Hemodialysis Nursing Care Plan

Nursing Diagnosis
  • Injury, risk for [loss of vascular access]
Risk factors may include
  • Clotting
  • Hemorrhage related to accidental disconnection
  • Infection
Possibly evidenced by
  • Not applicable. A risk diagnosis is not evidenced by signs and symptoms, as the problem has not occurred and nursing interventions are directed at prevention.
Desired Outcomes
  • Maintain patent vascular access.
  • Be free of infection.
Nursing Interventions

Monitor internal AV shunt patency at frequent intervals:

  • Palpate for distal thrill.
    • Rationale: Thrill is caused by turbulence of high-pressure arterial blood flow entering low-pressure venous system and should be palpable above venous exit site.
  • Auscultate for a bruit.
    • Rationale: Bruit is the sound caused by the turbulence of arterial blood entering venous system and should be audible by stethoscope, although may be very faint.
  • Note color of blood and/or obvious separation of cells and serum.
    • Rationale: Change of color from uniform medium red to dark purplish red suggests sluggish blood flow and/or early clotting. Separation in tubing is indicative of clotting.
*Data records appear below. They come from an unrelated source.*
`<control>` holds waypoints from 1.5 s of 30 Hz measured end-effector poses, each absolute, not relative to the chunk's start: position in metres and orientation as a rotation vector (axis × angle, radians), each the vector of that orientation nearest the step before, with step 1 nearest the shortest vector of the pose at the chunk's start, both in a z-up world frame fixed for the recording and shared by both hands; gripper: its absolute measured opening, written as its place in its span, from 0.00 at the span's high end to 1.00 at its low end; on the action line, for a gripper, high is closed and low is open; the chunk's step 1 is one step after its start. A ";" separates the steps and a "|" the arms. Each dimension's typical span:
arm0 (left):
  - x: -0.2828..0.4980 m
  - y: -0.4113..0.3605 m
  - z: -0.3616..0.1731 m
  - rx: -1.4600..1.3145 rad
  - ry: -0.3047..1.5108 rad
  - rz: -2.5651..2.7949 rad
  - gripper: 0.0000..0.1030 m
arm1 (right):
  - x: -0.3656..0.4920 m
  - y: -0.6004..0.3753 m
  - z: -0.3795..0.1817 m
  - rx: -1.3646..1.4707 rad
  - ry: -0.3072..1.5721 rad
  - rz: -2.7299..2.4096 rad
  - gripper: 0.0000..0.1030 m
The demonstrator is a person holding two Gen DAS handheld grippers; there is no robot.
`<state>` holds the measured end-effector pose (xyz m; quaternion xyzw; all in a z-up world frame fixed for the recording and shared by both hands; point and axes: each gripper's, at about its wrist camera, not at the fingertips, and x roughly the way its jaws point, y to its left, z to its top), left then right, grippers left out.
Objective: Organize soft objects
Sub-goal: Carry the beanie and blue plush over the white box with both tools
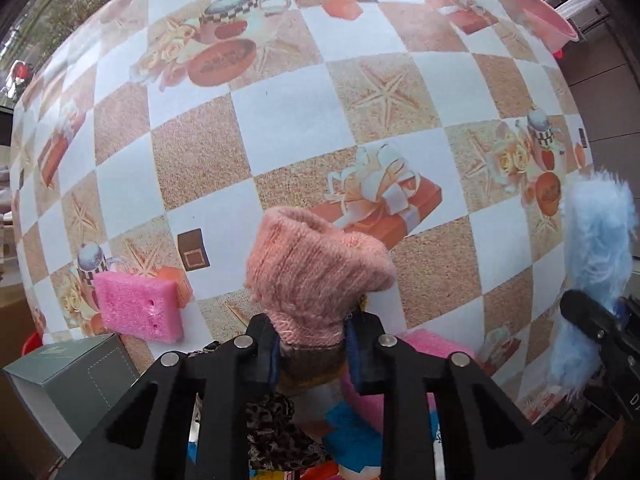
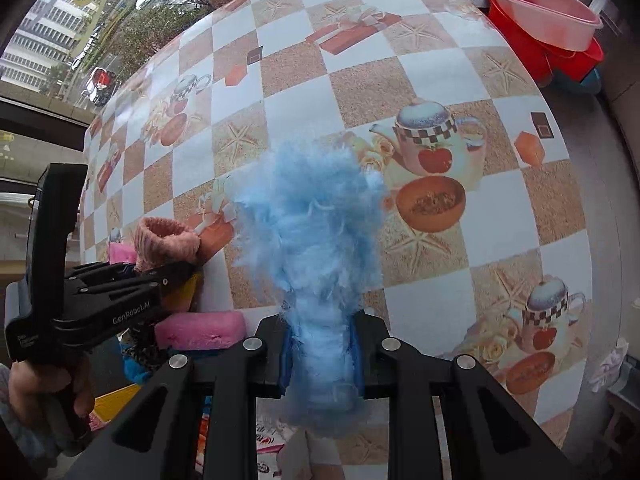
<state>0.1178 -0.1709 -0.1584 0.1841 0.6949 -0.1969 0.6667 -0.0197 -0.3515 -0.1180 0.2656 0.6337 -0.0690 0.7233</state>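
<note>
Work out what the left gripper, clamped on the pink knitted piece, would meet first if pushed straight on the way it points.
Probably the checkered printed tablecloth: the left gripper points down at it, with only the held pink knitted piece ahead. Depth is unclear.

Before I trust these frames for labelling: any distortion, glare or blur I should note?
Left wrist view: strong fisheye bulges the checked tablecloth; pink knitted sock sharp in the left gripper. Right wrist view: same bulge, daylight even, no glare; fluffy blue item in the right gripper has soft, wispy edges.
</note>
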 end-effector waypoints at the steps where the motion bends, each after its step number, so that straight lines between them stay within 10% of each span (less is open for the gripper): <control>1: 0.116 -0.169 -0.149 0.400 1.544 -0.449 0.74 | -0.026 -0.351 -0.114 0.598 1.391 -0.157 0.76; 20: -0.002 -0.120 -0.013 0.328 1.312 -0.664 0.74 | -0.092 -0.267 -0.059 0.605 1.361 -0.150 0.77; 45: -0.055 0.083 0.013 0.162 1.262 -0.384 0.73 | -0.090 -0.087 0.003 0.330 1.372 0.084 0.76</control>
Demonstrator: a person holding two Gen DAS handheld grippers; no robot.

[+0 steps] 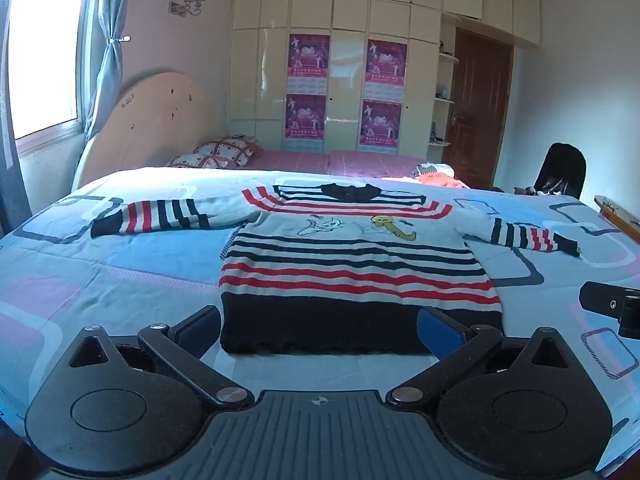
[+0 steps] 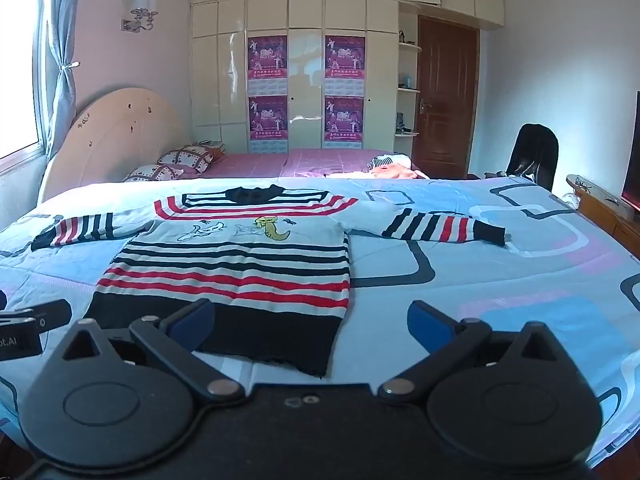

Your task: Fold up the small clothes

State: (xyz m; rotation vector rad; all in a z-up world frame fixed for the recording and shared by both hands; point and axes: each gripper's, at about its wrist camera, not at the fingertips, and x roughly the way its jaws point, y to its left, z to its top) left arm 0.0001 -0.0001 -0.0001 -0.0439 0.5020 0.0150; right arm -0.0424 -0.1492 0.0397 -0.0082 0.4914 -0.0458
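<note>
A: Report claw status.
B: Left claw (image 1: pixel 320 326) is spread wide and empty, at the near hem of the striped sweater (image 1: pixel 352 264). Right claw (image 2: pixel 310 322) is likewise wide and empty, at the hem's right corner.
A: Surface?
B: The sweater lies flat, sleeves outspread, on the bed (image 2: pixel 500 280). The wardrobe (image 2: pixel 304 80) stands beyond.

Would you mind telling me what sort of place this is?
A bedroom, most likely: a bed with headboard and pillows, plus a full-height wardrobe. A striped sweater lies flat on the bed.
</note>
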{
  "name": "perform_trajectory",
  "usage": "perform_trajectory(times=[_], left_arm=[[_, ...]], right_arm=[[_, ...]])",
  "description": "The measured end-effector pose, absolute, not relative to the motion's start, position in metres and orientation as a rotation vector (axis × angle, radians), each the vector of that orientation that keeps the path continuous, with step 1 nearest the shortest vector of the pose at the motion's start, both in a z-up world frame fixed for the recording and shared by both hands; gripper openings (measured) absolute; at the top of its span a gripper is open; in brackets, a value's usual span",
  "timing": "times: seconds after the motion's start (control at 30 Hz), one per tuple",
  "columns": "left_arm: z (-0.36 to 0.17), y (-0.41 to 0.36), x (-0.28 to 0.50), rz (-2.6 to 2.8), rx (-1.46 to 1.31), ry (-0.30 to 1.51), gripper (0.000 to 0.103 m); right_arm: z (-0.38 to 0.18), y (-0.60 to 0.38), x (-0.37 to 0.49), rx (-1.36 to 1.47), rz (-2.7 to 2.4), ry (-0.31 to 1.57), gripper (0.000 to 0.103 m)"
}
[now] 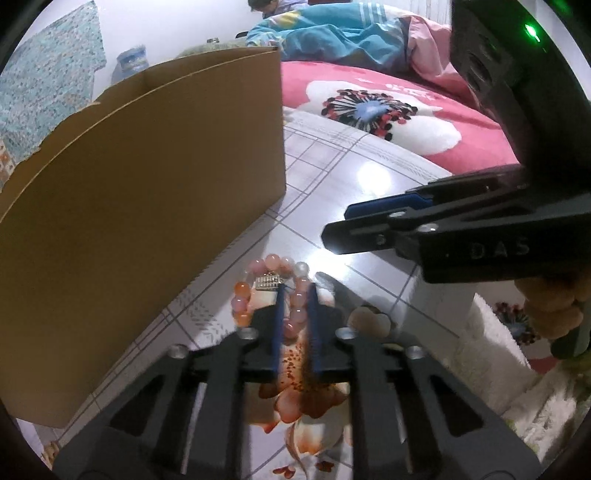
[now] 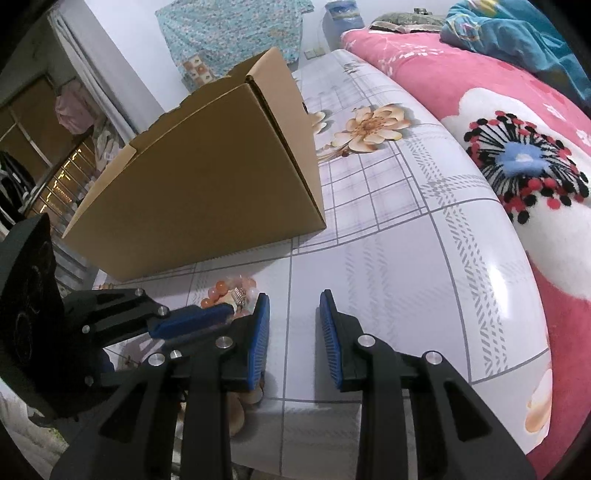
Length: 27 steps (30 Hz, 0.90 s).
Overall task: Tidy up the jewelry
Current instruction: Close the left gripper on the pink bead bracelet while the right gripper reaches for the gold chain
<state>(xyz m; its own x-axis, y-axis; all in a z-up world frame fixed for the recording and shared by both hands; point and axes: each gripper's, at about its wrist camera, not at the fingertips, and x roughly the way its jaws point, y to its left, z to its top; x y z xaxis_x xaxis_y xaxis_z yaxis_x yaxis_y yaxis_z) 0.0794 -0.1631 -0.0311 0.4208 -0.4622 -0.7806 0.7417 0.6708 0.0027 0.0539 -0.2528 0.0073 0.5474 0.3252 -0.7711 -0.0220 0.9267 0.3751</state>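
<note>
Bracelet: pink and orange bead bracelet (image 1: 275, 291) with a small silver charm (image 1: 269, 283), lying on the glossy checked tablecloth (image 1: 354, 173) just in front of the cardboard box (image 1: 147, 192).
Left gripper: left gripper (image 1: 295, 295) tilted down onto the bracelet; jaws drawn narrow, blue pads pressing on the beaded strand at its right side.
Right gripper: right gripper (image 2: 293, 299) held over bare cloth to the right of the bracelet; jaws partly apart, nothing between the pads.
Left wrist view only: beads seen between the left fingers; the right gripper (image 1: 332, 229) from the side, a hand (image 1: 554, 310) on its handle; a person in a teal jacket (image 1: 325, 33) far back on the pink blanket (image 1: 406, 122).
Right wrist view only: the left gripper (image 2: 229, 310) from the side, its tip at the bracelet (image 2: 229, 290); the box's (image 2: 207, 177) open top flaps; peach flower print on the cloth (image 2: 369, 125); a wardrobe at far left.
Cannot tell: whether the bracelet is lifted clear of the cloth.
</note>
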Motion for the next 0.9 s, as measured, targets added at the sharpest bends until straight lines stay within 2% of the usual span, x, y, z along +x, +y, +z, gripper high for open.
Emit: perform_trajectory(times=[0.3, 0.57, 0.9], left_arm=[[0.001, -0.112, 0.089, -0.687, 0.213, 0.775, 0.009], [-0.02, -0.079, 0.079, -0.607, 0.188, 0.867, 0.009], [-0.029, -0.067, 0.074, -0.59, 0.149, 0.853, 0.009]], right_arm=[[0.013, -0.251, 0.05, 0.339, 0.225, 0.96, 0.028], [0.022, -0.218, 0.049, 0.214, 0.32, 0.934, 0.028], [0.017, -0.183, 0.067, 0.065, 0.347, 0.95, 0.028]])
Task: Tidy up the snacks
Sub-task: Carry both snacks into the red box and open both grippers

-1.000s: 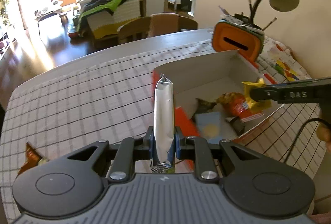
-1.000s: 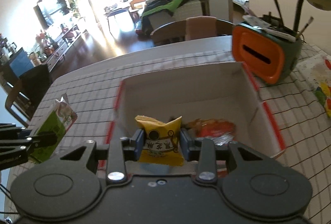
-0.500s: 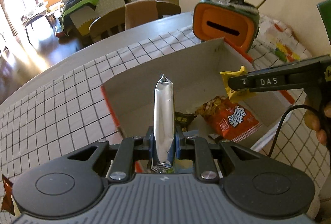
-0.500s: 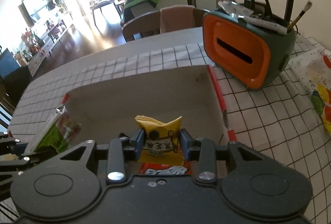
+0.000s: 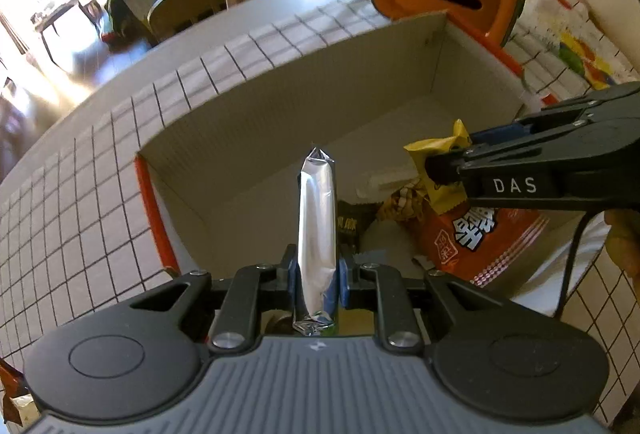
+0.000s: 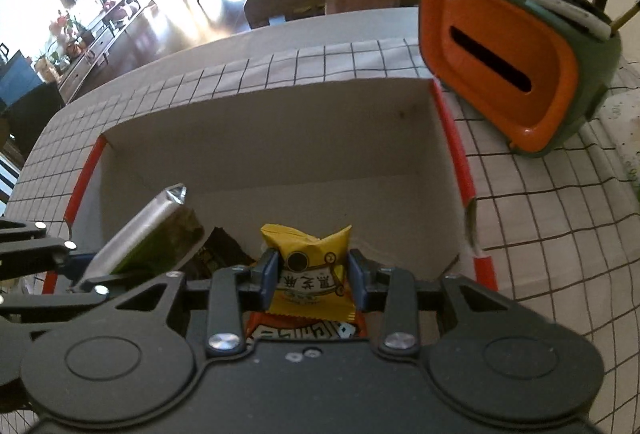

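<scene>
Left tool [image 5: 316, 270] clenched on upright silver packet [image 5: 317, 230], frame centre. Right tool [image 6: 314, 274] grips yellow snack pack [image 6: 310, 270] over cardboard box [image 6: 280, 129].

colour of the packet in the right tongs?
Yellow, with a dark round emblem and a pale label band; the small packet shows best in the right wrist view.

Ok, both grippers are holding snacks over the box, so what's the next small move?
Probably open the right gripper: its small yellow snack packet hangs inside the open cardboard box, just above the orange peanut bag, so it should drop in cleanly.
</scene>
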`<control>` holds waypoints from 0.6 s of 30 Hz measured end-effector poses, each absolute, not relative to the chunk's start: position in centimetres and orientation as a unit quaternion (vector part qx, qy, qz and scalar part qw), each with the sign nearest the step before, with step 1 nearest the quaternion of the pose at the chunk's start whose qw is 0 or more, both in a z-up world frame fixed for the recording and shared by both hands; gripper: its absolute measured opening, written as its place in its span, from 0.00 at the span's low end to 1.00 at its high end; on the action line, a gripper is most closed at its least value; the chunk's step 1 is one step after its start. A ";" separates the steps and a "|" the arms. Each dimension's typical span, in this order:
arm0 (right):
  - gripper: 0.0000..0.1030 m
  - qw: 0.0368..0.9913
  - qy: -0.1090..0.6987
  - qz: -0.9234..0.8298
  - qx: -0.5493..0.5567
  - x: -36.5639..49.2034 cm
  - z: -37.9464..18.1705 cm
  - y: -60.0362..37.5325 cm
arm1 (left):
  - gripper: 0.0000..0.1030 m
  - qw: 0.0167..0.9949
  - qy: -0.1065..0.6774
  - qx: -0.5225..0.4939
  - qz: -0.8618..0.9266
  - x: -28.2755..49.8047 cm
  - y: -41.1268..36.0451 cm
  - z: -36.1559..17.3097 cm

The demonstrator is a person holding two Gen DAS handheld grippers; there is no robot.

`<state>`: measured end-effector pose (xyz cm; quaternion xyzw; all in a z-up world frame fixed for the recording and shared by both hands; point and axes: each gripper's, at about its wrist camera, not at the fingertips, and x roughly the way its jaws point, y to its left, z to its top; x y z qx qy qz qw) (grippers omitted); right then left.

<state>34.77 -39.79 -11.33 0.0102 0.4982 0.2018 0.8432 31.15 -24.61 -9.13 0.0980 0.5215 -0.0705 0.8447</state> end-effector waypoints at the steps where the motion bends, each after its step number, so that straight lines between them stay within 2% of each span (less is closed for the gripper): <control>1: 0.35 0.842 0.499 0.203 0.009 35.0 -11.5 -39.7 | 0.18 0.842 0.527 0.096 -0.071 31.3 -24.6 -9.4; 18: 0.36 0.836 0.511 0.202 0.007 35.3 -11.8 -39.5 | 0.19 0.839 0.533 0.083 -0.063 31.7 -24.1 -9.5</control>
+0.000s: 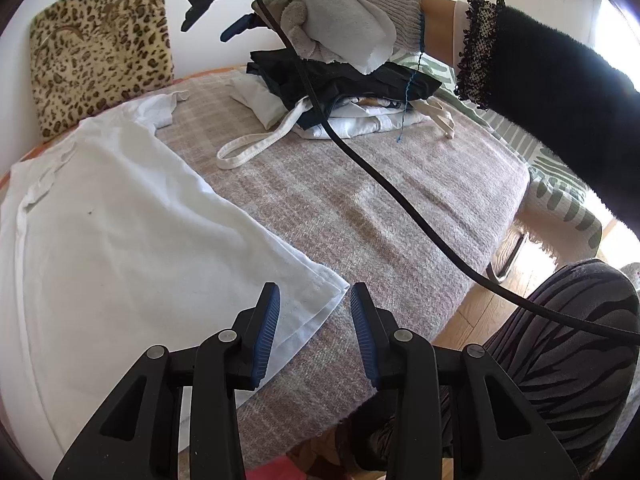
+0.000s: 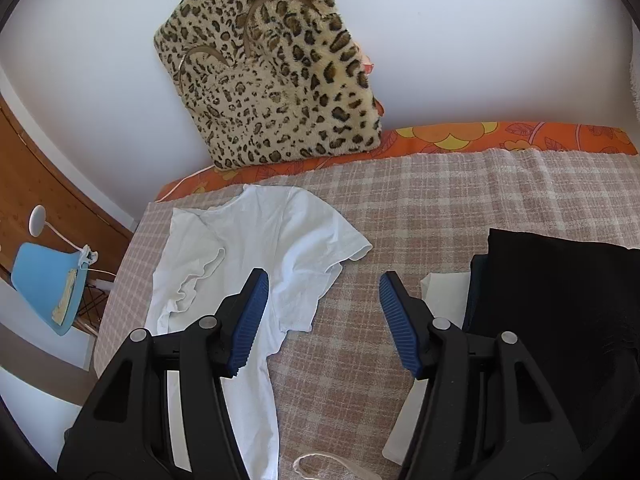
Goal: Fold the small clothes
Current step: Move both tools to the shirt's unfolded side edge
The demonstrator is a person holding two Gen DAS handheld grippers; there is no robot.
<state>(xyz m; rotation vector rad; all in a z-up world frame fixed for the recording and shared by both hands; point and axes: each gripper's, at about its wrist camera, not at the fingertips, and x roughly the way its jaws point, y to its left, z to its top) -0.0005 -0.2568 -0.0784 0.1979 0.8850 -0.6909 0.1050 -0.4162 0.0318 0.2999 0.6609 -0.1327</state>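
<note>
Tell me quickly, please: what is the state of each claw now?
Left claw: open, holding nothing, at the corner of the white shirt.
Right claw: open, holding nothing, above the checked blanket.

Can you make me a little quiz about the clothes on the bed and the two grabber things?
1. True or false: the white T-shirt lies spread out on the checked blanket.
2. What colour is the garment on top of the clothes pile? A) black B) red C) yellow
3. Fill in: the spotted thing leaning on the wall is a leopard-print ____.

Key:
1. True. It lies flat, not yet folded, with the left gripper above its corner, jaws open.
2. A. The right gripper is near the pile, jaws open and holding nothing.
3. Cushion.
</note>
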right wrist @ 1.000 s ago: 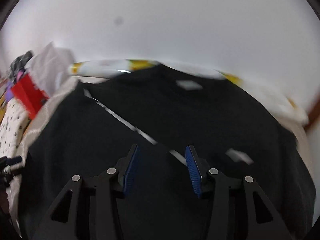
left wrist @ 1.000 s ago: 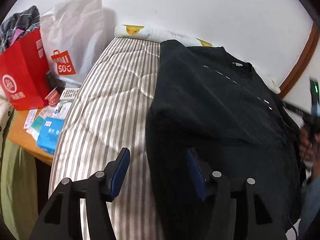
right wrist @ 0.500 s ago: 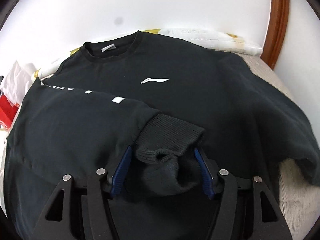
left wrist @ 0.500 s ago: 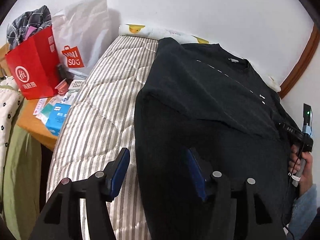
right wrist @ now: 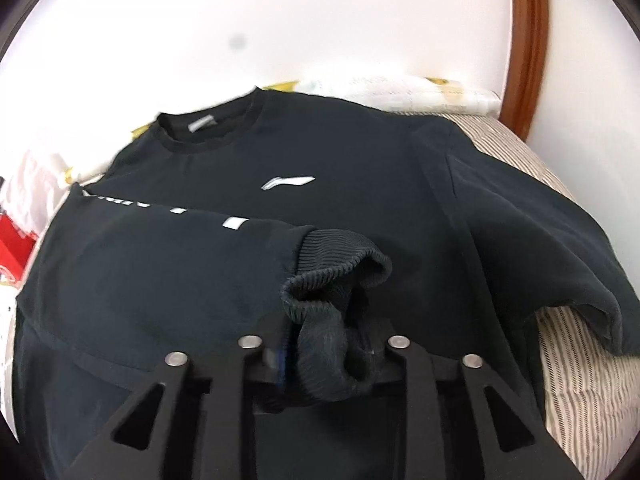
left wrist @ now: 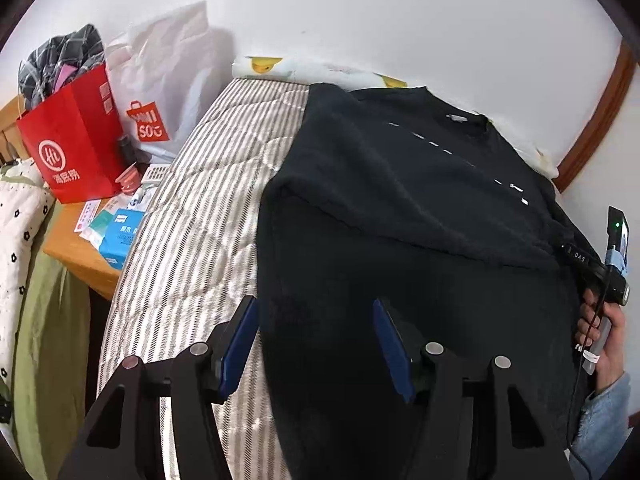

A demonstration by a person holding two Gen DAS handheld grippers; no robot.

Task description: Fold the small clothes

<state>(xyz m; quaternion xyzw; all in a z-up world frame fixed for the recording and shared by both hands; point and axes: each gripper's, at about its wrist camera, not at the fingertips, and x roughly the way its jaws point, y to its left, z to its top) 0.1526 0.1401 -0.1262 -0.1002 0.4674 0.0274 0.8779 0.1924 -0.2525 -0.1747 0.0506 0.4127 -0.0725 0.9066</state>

Very dark reddish-black blood next to clear yellow fluid indicates full clot formation.
  • Palpate skin around shunt for warmth.
    • Rationale: Diminished blood flow results in “coolness” of shunt.
  • Notify physician and/or initiate declotting procedure if there is evidence of loss of shunt patency.
    • Rationale: Rapid intervention may save access; however, declotting must be done by experienced personnel.
  • Evaluate reports of pain, numbness or tingling; note extremity swelling distal to access.
    • Rationale: May indicate inadequate blood supply.
  • Avoid trauma to shunt. Handle tubing gently, maintain cannula alignment. Limit activity of extremity. Avoid taking BP or drawing blood samples in shunt extremity. Instruct patient not to sleep on side with shunt or carry packages, books, purse on affected extremity.
    • Rationale: Decreases risk of clotting and disconnection.
  • Attach two cannula clamps to shunt dressing. Have tourniquet available. If cannulas separate, clamp the arterial cannula first, then the venous. If tubing comes out of vessel, clamp cannula that is still in place and apply direct pressure to bleeding site. Place tourniquet above site or inflate BP cuff to pressure just above patient’s systolic BP.
    • Rationale: Prevents massive blood loss while awaiting medical assistance if cannula separates or shunt is dislodged.
  • Assess skin around vascular access, noting redness, swelling, local warmth, exudate, tenderness.
    • Rationale: Signs of local infection, which can progress to sepsis if untreated.
  • Avoid contamination of access site. Use aseptic technique and masks when giving shunt care, applying or changing dressings, and when starting or completing dialysis process.
    • Rationale: Prevents introduction of organisms that can cause infection.
  • Monitor temperature. Note presence of fever, chills, hypotension.
    • Rationale: Signs of infection or sepsis requiring prompt medical intervention.
  • Culture the site and obtain blood samples as indicated.
    • Rationale: Determines presence of pathogens.
  • Monitor PT, activated partial thromboplastin time (aPTT) as appropriate.
    • Rationale: Provides information about coagulation status, identifies treatment needs, and evaluates effectiveness.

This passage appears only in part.